Exercise
The whole listing should come back exactly as written, except for the pictures.

▼

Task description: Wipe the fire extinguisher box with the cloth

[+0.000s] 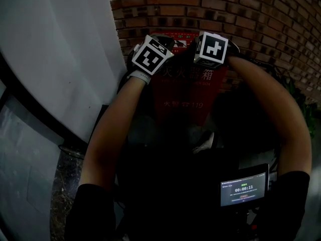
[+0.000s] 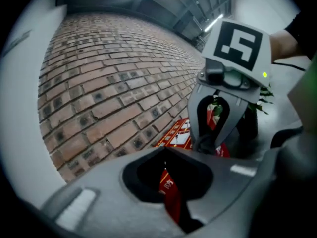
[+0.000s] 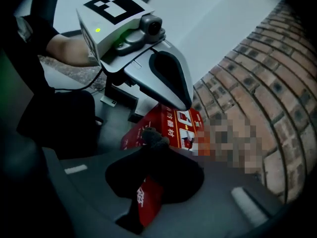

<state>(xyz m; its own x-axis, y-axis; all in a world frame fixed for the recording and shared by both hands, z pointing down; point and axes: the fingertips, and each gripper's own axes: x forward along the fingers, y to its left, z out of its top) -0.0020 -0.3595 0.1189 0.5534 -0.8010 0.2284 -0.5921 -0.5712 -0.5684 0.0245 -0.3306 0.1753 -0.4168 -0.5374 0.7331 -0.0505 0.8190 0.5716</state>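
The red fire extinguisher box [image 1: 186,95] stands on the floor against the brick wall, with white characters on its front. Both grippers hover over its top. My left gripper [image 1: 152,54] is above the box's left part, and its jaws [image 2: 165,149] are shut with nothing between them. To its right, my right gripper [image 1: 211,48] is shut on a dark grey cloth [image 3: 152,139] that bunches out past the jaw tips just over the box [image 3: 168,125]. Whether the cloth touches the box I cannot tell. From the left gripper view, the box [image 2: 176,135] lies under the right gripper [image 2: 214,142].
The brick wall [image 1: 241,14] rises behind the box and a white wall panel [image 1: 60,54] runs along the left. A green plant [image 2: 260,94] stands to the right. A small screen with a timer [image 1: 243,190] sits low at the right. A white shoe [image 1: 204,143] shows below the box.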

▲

Answer space
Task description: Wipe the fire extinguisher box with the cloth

[+0.000s] 
[+0.000s] 
[+0.000s] 

<state>(xyz m; its own x-axis, y-axis; all in a world frame fixed for the recording and shared by both hands, z pointing down; point and axes: the fingertips, and each gripper's own axes: x forward along the fingers, y to its left, z out of its top) -0.0020 -0.3595 0.1189 0.5534 -0.8010 0.2284 -0.5921 -0.5712 -0.5684 0.0245 -0.3306 0.1753 -0.4168 -0.5374 0.7331 -0.0505 0.8190 0.5716</state>
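The red fire extinguisher box [image 1: 186,95] stands on the floor against the brick wall, with white characters on its front. Both grippers hover over its top. My left gripper [image 1: 152,54] is above the box's left part, and its jaws [image 2: 165,149] are shut with nothing between them. To its right, my right gripper [image 1: 211,48] is shut on a dark grey cloth [image 3: 152,139] that bunches out past the jaw tips just over the box [image 3: 168,125]. Whether the cloth touches the box I cannot tell. From the left gripper view, the box [image 2: 176,135] lies under the right gripper [image 2: 214,142].
The brick wall [image 1: 241,14] rises behind the box and a white wall panel [image 1: 60,54] runs along the left. A green plant [image 2: 260,94] stands to the right. A small screen with a timer [image 1: 243,190] sits low at the right. A white shoe [image 1: 204,143] shows below the box.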

No part of the answer remains open.